== What you need to do ==
Begin at the top of the records and copy each line exactly. The line containing "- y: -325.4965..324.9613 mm" is the last one to include.

Collected data:
----

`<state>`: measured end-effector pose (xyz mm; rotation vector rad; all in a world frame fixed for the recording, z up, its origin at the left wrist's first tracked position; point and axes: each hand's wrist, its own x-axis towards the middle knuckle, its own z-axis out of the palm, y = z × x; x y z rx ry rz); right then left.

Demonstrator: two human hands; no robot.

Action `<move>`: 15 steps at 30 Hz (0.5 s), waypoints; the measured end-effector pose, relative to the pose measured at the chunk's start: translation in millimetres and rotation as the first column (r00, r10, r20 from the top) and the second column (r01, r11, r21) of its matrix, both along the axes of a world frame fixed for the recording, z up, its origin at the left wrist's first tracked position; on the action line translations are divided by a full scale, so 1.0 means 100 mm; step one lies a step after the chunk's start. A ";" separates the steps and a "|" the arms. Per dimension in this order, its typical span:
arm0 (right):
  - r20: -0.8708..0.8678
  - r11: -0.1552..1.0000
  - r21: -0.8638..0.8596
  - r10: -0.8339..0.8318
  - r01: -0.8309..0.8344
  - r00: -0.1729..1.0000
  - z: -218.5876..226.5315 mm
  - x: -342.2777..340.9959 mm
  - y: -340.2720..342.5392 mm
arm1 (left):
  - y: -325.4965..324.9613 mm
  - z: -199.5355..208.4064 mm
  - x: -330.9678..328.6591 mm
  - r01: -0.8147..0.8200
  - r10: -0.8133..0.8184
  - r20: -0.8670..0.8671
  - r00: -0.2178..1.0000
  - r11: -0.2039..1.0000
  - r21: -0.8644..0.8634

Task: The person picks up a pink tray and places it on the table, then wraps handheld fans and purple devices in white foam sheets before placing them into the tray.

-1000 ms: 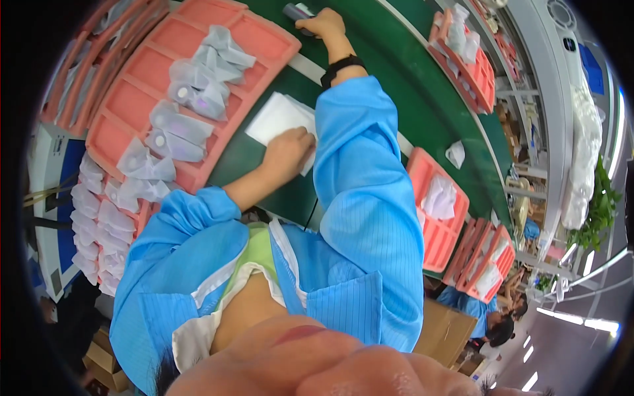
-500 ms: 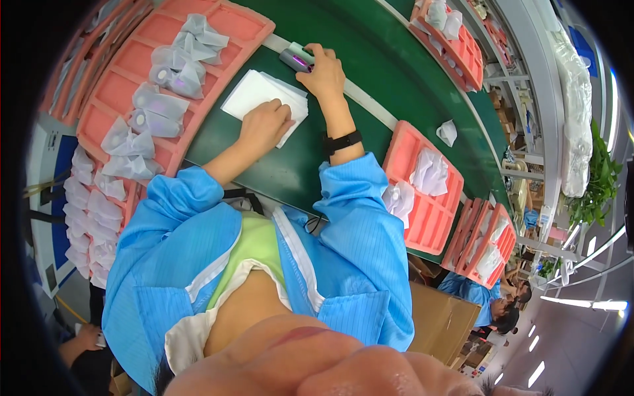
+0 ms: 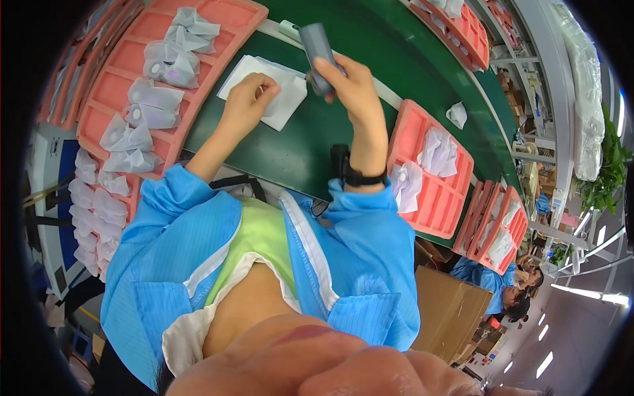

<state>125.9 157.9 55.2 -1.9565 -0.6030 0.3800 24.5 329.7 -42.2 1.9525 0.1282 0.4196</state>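
My right hand (image 3: 356,86) grips a dark grey, box-shaped device (image 3: 317,56), held up above the green work surface and tilted. Its far end sticks out past my fingers and is slightly blurred. My left hand (image 3: 247,102) rests at the left side of a stack of thin white sheets (image 3: 284,119), its fingers curled in toward the thumb. Whether a sheet is pinched between them is hidden. Beyond the stack, a pale green object (image 3: 289,29) lies by the light strip.
At left, a pink tray (image 3: 119,72) carries several white-wrapped items, with more wrapped pieces (image 3: 99,211) nearer me. Another pink tray (image 3: 429,204) stands at right with two wrapped items. A crumpled white piece (image 3: 456,115) lies on the green belt (image 3: 409,72). People sit farther right.
My right hand has lifted the grey device from beside the pale green object and brought it right and nearer me. My left hand has shifted slightly left and away from me, fingers still curled.
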 end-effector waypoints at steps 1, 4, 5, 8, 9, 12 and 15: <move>-0.353 0.975 0.221 0.051 0.030 0.934 0.05 -0.12 -0.06 | 0.01 0.09 -0.03 -0.038 0.038 0.013 0.999 0.999 -0.029; -0.500 0.933 0.354 0.129 0.066 0.856 -0.08 -0.48 -0.14 | -0.04 0.28 -0.07 -0.032 0.041 0.058 0.997 0.990 -0.139; -0.562 0.904 0.419 0.184 0.086 0.806 -0.15 -0.54 -0.13 | -0.04 0.31 -0.09 -0.007 0.026 0.086 0.996 0.977 -0.211; -0.592 0.874 0.468 0.201 0.130 0.781 -0.28 -0.60 -0.08 | 0.01 0.28 -0.13 0.017 0.018 0.095 0.995 0.936 -0.351; -0.604 0.857 0.492 0.210 0.153 0.769 -0.29 -0.62 -0.07 | 0.05 0.27 -0.14 0.017 0.017 0.077 0.997 0.908 -0.418; -0.453 0.894 0.407 0.020 0.187 0.892 -0.26 -0.62 -0.09 | 0.08 0.30 -0.17 0.012 0.032 0.092 0.995 0.901 -0.434; -0.159 0.939 0.279 -0.163 0.202 0.974 -0.22 -0.69 -0.02 | 0.02 0.45 -0.21 0.008 0.049 0.158 0.986 0.941 -0.339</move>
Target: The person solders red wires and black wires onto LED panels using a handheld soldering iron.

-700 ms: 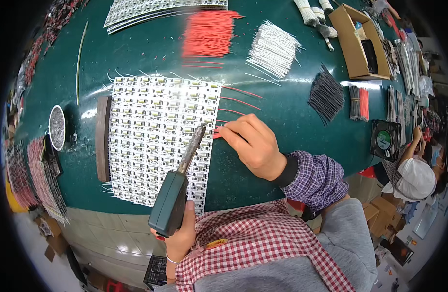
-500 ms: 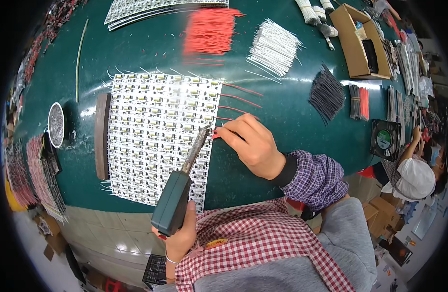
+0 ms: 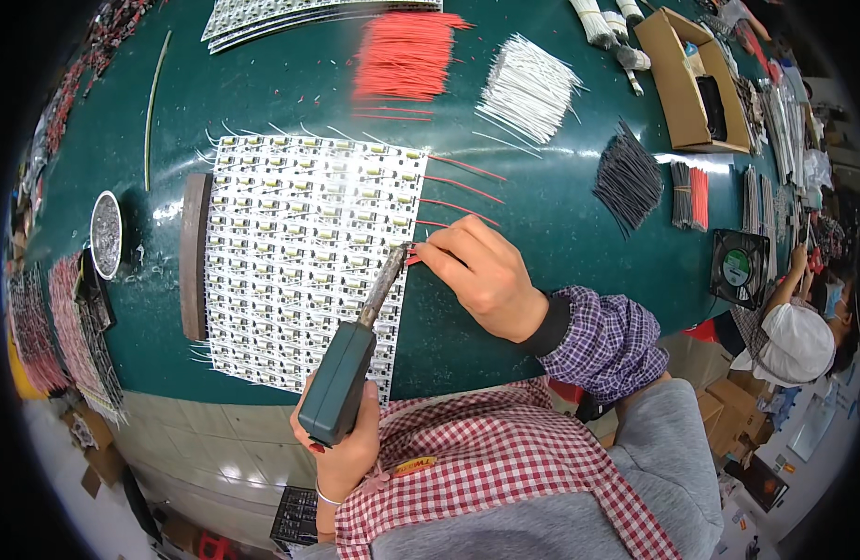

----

== Reply ==
`<state>`: measured end-effector pose (xyz mm; rotation vector rad; all in a world frame fixed for the recording, z up, its origin at the left wrist's first tracked position; point and axes: each hand's wrist, its own x-axis towards the middle knuckle, its own z-axis out of the palm, y = z × x; x y z rx ry rz); right then left.

Demonstrator: two human hands; no robot.

Action `<move>`: 15 steps at 30 Hz (0.5 s), waypoints; the measured end-effector pose, relative to the pose measured at the chunk's start: translation in millimetres and rotation as the first column (r00, r10, r20 from the top) and the second column (r01, r11, r21) of its matrix, both along the axes of a world frame fixed for the recording, z up, its origin at the left wrist's first tracked position; on the action line translations are divided by a full scale, so 1.0 means 100 mm; step one lies a step after the chunk's start. A ";" separates the steps and a "|" the arms. Per dimension in this order, its typical span:
arm0 (right):
  - r20: -0.8708..0.8678
  - r11: -0.1552..1.0000
  - r21: -0.8638..0.8596
  - r10: -0.8339..0.8318
  - r01: -0.8309..0.8344
  - r00: -0.1729..1.0000
  - z: -218.5876..226.5315 mm
  - x: -342.2777..340.9959 mm
  - y: -340.2720..342.5392 mm
arm1 (left):
  - y: -325.4965..324.9613 mm

No additional lines are needed for this answer.